Who the man was, and why his calls were being monitored, didn’t matter. The key detail was five hours. Tom had seen footage of people who’d been bitten and then turned almost immediately. But five hours? He glanced at the jagged cut running down his arm.
“There’s enough to worry about without
that
,” he muttered, and that footage didn’t confirm how far the virus had spread. The algorithm trawling through social media was proving unreliable. Everyone in the world was talking about zombies, and a lot were claiming to have seen them in places it surely wasn’t possible. Germany, Korea, India, France… and then he saw the video and knew that the algorithm
was
reliable. A gendarme had been attacked on the Champs-Élysées. From the look of it, the whole world had seen. The virus was everywhere.
“How did it spread so far and so fast?” The answer was obvious, and took only a few minutes to confirm. The airports had remained open until mid-afternoon. It looked like any plane with fuel had departed. He suspected it was the diplomatic flights that were to blame. Dozens of them had taken off around the time those images of the zombies attacking people were spreading across social media. Two had been heading to Britain.
“Bill…”
Tom tapped out a message to Bill Wright. There was no response from him, nor had there been any reply to the messages he’d sent the previous day.
“Find those passengers. Isolate the planes,” he muttered as he tapped in a number he knew by heart. His finger hovered over the dial-button, but he hesitated in pressing it. The only times he’d ever spoken to Bill, he’d disguised his voice. It wasn’t that there was any way the man might recognize it, but Tom had needed that artificial separation as a barrier against saying something he knew he’d regret. The time for subterfuge had long since passed, and he had to know that Bill was alive. He pressed the screen. The number dialed. The phone rang. And rang.
“Yes?” a woman finally answered.
“Hi,” Tom said. “I’m trying to reach Bill Wright.”
“I… I’m sorry, who is this?”
“It’s an old friend. To whom am I speaking?”
“This is Jenny Knight.
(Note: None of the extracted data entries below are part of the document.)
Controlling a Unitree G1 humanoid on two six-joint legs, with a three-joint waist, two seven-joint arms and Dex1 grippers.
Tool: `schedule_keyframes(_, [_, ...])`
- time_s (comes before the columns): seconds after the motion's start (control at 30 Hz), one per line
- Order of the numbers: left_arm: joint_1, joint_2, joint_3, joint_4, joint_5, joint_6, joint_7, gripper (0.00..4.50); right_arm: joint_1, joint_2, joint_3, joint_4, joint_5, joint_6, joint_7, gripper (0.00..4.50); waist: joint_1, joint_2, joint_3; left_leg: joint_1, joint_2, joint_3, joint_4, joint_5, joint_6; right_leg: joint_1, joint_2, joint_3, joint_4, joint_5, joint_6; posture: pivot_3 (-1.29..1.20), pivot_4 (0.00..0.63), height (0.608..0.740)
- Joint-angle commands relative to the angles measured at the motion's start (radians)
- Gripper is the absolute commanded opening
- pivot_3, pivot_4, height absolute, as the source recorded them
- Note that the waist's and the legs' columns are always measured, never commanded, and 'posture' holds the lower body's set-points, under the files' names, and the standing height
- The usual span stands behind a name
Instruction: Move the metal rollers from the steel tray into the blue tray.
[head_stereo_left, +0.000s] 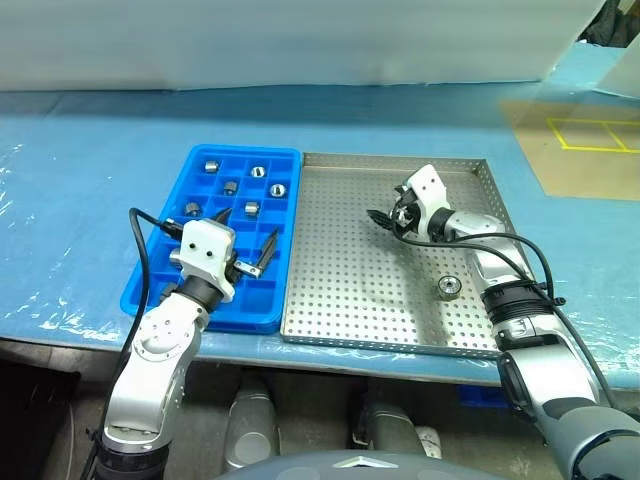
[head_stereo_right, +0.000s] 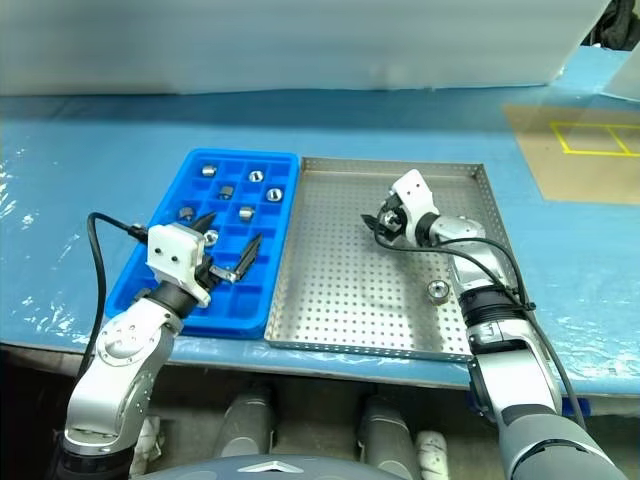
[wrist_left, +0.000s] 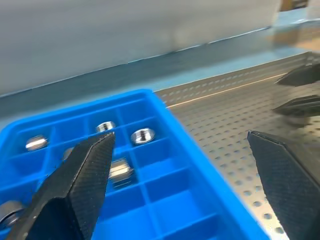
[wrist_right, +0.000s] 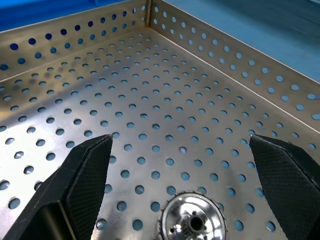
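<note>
Left gripper (head_stereo_left: 246, 252): jaws spread wide, empty, poised over the near right part of the blue tray (head_stereo_left: 148, 286). Right gripper (head_stereo_left: 388, 216): jaws spread wide, empty, above the steel tray (head_stereo_left: 340, 300), one metal roller (wrist_right: 192, 219) just below between its fingertips. Six metal rollers (head_stereo_left: 251, 209) in far compartments of blue tray, another (head_stereo_left: 448, 287) on the perforated floor near the right rim; both trays touching, on blue plastic-covered table (head_stereo_left: 80, 180), white wall behind.
</note>
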Motion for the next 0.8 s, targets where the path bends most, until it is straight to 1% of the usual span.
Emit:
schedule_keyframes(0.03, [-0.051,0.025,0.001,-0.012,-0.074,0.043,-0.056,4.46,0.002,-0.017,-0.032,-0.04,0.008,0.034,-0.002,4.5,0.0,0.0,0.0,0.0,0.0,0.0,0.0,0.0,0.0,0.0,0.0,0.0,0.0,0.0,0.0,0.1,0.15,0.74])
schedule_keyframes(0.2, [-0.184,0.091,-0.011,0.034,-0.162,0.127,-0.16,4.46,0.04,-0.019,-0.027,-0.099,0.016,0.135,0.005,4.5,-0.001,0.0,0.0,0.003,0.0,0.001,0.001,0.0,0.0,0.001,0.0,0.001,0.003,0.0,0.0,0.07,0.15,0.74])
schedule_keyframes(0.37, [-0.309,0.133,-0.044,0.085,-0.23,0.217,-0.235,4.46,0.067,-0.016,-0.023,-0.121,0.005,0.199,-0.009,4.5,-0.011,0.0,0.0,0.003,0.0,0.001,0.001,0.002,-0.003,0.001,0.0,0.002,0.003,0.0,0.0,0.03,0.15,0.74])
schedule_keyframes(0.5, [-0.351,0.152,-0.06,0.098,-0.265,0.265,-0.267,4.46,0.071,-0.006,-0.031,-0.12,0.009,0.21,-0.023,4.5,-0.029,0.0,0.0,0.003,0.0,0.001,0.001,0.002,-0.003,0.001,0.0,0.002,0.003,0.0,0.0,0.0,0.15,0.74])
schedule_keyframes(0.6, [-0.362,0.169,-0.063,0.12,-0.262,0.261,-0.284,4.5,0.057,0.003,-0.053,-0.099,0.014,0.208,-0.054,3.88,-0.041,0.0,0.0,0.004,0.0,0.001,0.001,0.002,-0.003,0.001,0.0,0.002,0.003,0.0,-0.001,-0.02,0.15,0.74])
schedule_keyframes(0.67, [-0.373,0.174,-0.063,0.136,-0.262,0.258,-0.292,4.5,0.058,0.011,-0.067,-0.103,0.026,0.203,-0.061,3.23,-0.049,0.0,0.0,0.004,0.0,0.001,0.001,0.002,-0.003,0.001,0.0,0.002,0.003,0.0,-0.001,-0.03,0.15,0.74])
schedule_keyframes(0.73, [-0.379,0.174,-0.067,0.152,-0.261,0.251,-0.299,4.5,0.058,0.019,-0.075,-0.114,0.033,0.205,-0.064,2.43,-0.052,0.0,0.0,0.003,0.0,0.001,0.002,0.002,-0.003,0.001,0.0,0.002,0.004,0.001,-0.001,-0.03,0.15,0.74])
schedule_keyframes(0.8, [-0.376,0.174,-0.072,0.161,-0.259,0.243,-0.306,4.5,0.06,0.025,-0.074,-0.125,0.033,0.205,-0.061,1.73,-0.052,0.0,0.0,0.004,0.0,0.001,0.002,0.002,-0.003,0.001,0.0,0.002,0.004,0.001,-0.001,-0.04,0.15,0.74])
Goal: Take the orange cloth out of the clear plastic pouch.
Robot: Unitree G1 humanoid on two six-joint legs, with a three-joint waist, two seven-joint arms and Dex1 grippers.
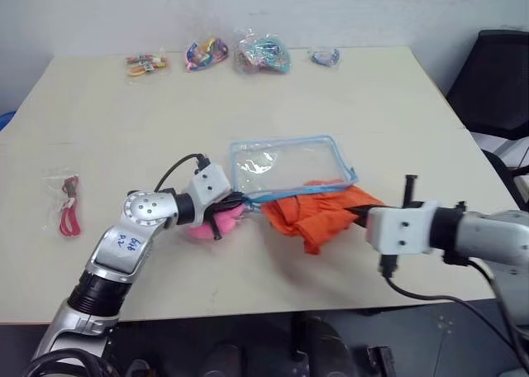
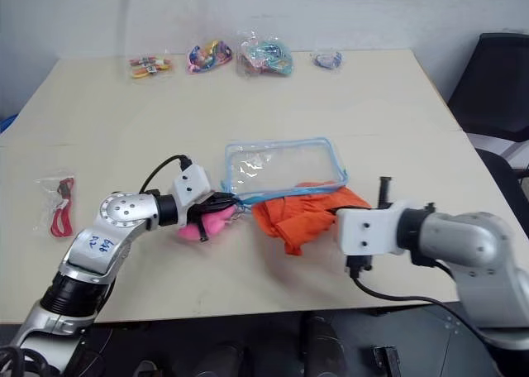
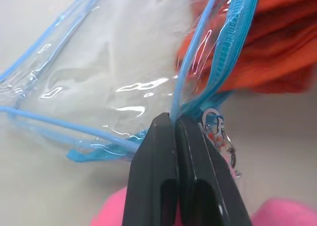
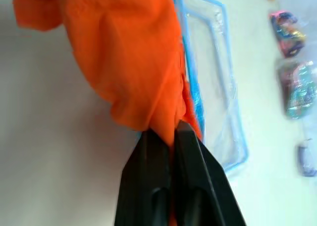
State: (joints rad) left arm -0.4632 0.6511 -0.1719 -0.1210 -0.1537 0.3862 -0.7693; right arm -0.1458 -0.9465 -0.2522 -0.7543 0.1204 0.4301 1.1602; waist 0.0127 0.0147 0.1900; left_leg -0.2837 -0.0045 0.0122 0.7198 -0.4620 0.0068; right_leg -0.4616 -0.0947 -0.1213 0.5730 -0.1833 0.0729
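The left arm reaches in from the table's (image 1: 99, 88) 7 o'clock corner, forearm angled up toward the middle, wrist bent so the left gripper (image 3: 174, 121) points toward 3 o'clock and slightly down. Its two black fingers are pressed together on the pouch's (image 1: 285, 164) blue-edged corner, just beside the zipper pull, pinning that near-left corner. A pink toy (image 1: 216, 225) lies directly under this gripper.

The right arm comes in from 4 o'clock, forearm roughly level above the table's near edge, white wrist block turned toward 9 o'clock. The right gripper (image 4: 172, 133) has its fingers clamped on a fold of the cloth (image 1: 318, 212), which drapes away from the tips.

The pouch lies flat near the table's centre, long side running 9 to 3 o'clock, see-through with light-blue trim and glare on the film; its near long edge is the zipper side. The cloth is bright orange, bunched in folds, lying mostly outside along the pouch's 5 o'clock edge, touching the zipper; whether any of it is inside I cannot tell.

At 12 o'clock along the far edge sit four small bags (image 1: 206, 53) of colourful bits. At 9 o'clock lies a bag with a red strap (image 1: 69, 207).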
I’m a nurse at St Thomas’s Hospital.”
“Is Bill okay?” Tom asked, unable to keep the concern from his voice.
“He’s broken his leg. It’s a compound fracture. He’s sedated, but he’ll be fine. You’re American, aren’t you? Are you calling from the States? What’s going on over there?”
“It’s on the news, is it?”
“A terrorist attack, that’s what they’re saying. It doesn’t look—” The woman stopped. “Who shall I say called?”
Tom hung up, frustrated. If Bill was sedated, then there was no way of getting a warning to the British prime minister. Nor did he have someone who had access to the computing power needed to sort through all the information being gathered. There was another reason for his flush of concern, one he didn’t want to think of, and nothing that he could do anything about here, on the wrong side of the Atlantic.
The rabbi and colonel were correct. Isolation was key. They needed to copy that strategy across the nation. No, across the world. Get everyone inside, clear the streets, then the houses, the towns, the cities, the countries. Every last one. It would be a Herculean task, and the death toll was inconceivable. However, the apocalyptic alternative was too easily imagined. He had to speak to Max.